Thursday, May 31, 2007

The Tenth Circle: A-

I'm not quite sure how to review this novel. It is surely one of the most closely-observed and depressing family dramas I have ever read. It also quite possibly one of the best - taking a backseat only to the marvelous "Poisonwood Bible".

Jodi Picoult is a writer who can't ever seem to get her voracious need to describe everything around her under control. She writes dizzying circles of metaphor around herself just to explain to us the potency of life and love and pain and tragedy and growing up.

How would you react when confronted with this situation: You are an up-and-coming comic book artist who has put his career on hold for the last 15 years to raise your daughter, who you love more than life itself, and be a stay at home dad. Your wife teaches "The Inferno" at the local college and is one of the premiere Dante scholars in the country. You feel yourself growing distant from your daughter and you know your wife is hiding...something. But you're all shocked into reality when your daughter accuses her ex-boyfriend of raping her.

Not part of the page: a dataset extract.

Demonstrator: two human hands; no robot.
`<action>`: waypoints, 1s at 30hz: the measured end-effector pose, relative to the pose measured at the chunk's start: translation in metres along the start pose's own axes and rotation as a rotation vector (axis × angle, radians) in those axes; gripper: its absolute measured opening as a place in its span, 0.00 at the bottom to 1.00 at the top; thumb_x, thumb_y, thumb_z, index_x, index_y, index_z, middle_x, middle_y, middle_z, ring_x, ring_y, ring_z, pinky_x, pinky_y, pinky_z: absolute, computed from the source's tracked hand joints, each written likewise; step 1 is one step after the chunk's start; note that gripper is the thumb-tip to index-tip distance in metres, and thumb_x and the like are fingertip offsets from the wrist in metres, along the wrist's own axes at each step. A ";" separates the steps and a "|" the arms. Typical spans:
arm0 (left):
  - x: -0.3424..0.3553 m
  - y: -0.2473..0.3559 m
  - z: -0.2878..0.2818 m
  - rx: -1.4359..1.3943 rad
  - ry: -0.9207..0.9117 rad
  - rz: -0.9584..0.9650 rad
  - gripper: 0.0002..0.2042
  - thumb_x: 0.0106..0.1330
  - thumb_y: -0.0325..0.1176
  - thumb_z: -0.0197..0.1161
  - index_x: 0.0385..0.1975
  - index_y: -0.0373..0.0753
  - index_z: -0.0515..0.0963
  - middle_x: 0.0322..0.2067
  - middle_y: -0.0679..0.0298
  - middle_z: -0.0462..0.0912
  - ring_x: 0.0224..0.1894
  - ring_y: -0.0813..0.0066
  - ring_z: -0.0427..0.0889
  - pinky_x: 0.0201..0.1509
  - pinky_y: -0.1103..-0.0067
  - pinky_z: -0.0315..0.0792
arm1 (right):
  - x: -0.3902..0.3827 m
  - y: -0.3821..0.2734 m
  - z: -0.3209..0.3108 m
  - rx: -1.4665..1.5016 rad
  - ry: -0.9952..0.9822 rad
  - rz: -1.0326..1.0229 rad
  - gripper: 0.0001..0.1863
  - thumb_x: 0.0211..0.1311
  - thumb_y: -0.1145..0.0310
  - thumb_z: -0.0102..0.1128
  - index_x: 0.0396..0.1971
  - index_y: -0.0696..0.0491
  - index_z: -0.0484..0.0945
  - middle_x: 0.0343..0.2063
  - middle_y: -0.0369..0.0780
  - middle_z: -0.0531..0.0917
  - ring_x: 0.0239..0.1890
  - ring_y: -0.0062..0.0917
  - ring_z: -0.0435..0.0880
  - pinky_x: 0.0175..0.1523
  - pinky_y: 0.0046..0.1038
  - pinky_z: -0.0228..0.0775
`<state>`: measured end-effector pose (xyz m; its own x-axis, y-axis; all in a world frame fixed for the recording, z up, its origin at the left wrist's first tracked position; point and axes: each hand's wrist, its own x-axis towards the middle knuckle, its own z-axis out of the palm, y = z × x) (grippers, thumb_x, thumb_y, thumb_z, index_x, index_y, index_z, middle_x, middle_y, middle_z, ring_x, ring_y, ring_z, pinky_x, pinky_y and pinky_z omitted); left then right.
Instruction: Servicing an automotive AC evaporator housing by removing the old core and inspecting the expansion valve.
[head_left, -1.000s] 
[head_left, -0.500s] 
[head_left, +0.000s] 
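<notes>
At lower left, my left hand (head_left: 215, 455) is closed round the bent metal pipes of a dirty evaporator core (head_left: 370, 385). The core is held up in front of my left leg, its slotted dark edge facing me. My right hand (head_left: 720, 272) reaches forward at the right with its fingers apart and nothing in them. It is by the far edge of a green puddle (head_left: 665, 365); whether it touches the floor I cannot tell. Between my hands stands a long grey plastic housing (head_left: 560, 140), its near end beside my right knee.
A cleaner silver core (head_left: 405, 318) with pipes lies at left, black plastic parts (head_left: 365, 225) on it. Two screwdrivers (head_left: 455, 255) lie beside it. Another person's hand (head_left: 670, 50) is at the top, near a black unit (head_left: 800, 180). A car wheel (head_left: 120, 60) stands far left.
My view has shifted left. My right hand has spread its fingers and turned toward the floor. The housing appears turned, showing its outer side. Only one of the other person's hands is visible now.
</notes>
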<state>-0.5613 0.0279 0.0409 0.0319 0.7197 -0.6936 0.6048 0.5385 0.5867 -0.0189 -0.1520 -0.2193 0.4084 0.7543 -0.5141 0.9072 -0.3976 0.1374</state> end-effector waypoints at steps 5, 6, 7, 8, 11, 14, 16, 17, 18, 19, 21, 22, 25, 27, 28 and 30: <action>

This bare-bones description doesn't come close to expressing the intricate-ness of Picoult's 13th work. Near the end the cracks start to show as all of her wild imagery and metaphor (filled with blizzards, birds, eskimos, and folk lore) seems to gain a mind of its own and leaves the reader in the dust, although wisely paralelling her story with an in-book comic helps us decipher some of the more subtle messages. I'm floored by the near perfection and inventiveness of Picoult's writing style. As she would say perhaps about her own book: it lands like a crow on your stomach in the middle of a snow storm.